_PROBLEM_
Exactly and only the lines below from the one containing "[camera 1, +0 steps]" down to the one containing "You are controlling" are wanted, both included; please exclude every picture.
····················
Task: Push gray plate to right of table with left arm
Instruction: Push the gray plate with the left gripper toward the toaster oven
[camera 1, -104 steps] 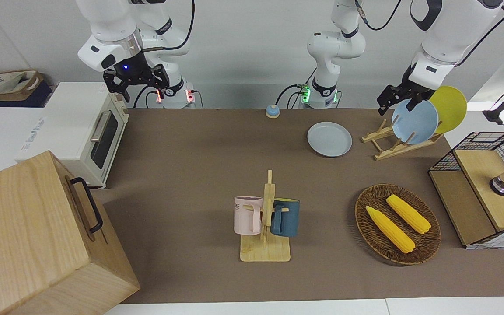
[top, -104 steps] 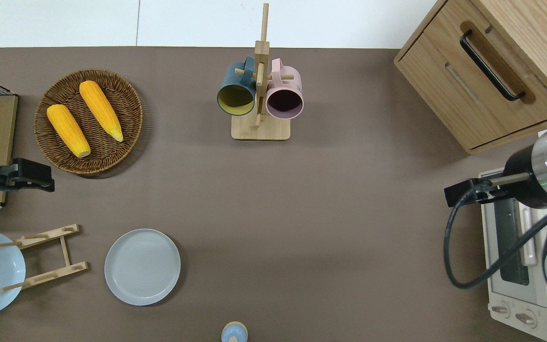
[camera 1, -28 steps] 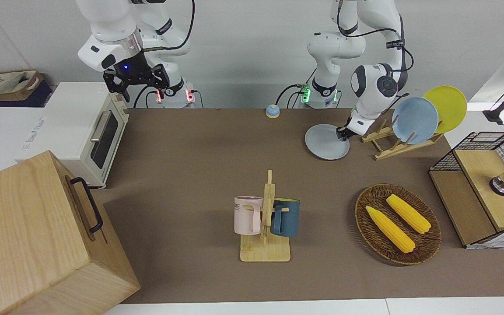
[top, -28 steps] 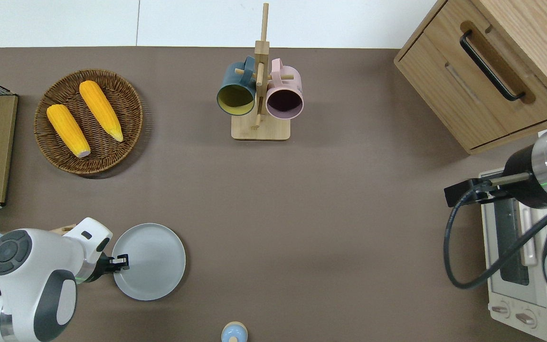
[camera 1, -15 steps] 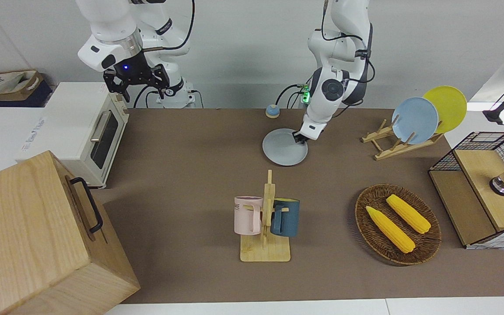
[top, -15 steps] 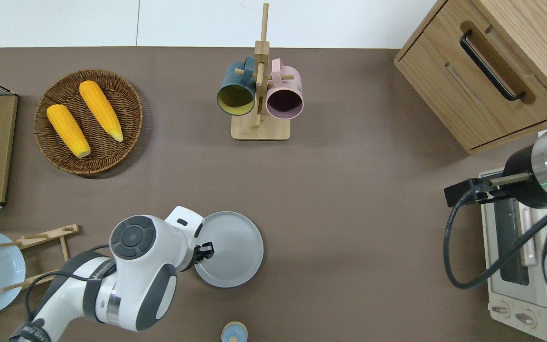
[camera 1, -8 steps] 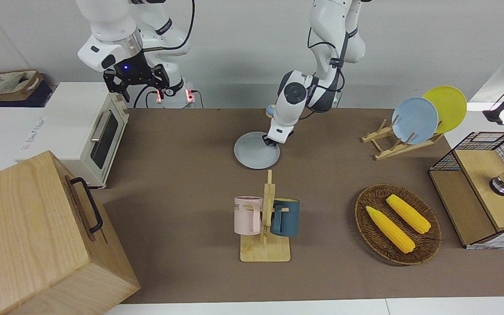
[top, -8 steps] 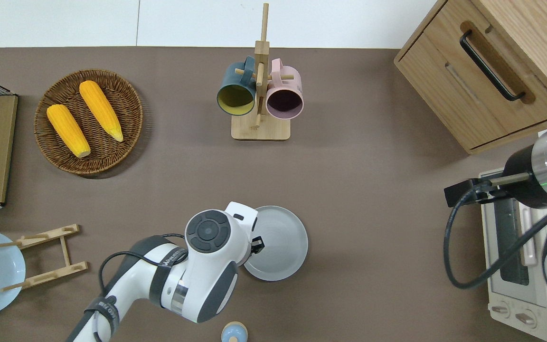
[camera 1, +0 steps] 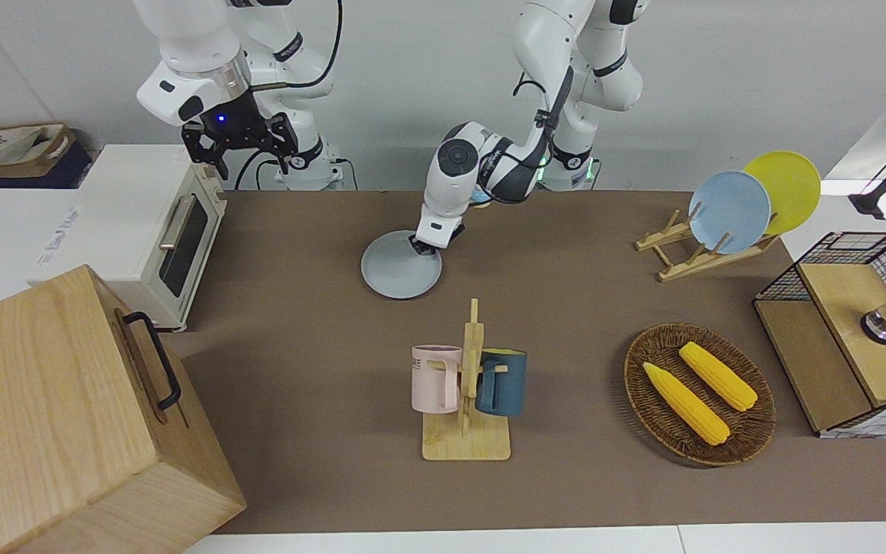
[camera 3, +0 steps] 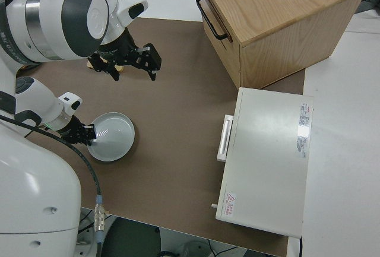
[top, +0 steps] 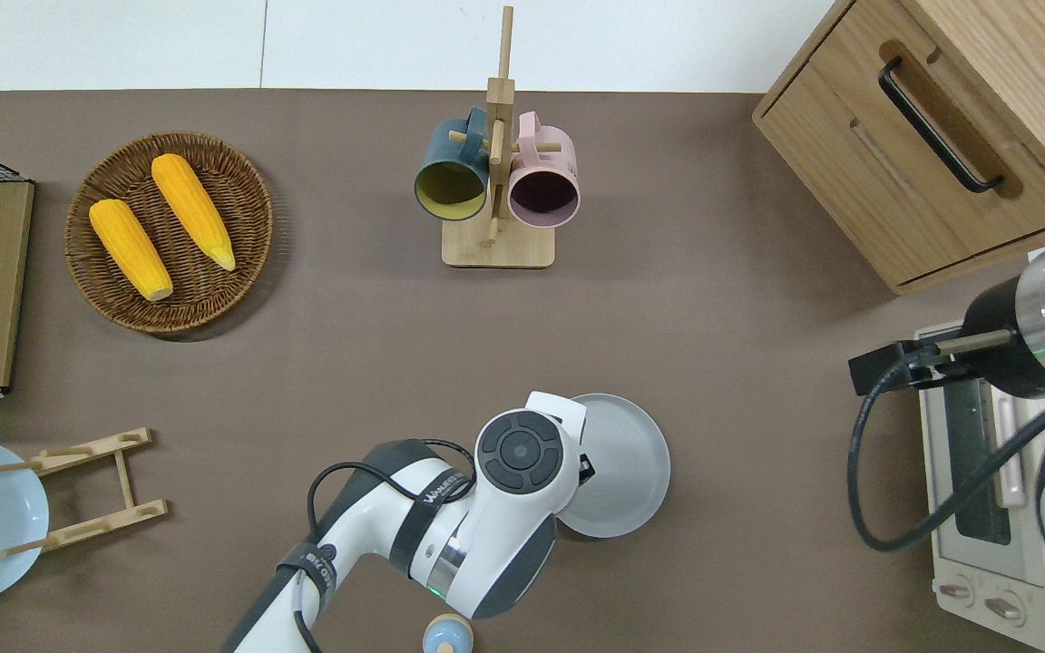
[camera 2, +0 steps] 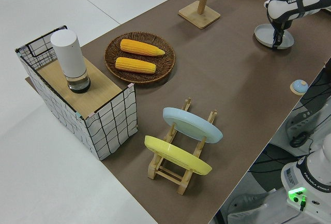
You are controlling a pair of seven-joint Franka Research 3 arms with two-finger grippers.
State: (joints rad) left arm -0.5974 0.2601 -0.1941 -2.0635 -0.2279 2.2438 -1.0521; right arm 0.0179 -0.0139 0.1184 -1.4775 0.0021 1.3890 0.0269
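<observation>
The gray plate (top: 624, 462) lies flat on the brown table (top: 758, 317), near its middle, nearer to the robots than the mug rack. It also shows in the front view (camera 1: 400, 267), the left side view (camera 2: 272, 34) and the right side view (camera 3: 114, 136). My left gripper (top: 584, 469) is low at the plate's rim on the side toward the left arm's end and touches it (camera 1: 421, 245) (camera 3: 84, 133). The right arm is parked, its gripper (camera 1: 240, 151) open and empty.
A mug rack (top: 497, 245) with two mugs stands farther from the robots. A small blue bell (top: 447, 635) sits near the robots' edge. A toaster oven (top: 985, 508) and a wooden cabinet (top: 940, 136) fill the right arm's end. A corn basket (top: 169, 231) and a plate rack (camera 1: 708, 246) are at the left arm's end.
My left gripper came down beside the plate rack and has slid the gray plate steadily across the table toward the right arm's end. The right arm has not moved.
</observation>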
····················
_TASK RESPONSE_
[camera 1, +0 steps] 
[camera 3, +0 steps] 
[top, +0 steps] 
[camera 2, +0 steps] 
You are controlling a pair of seven-joint Franka Research 3 arms with two-finger grippers.

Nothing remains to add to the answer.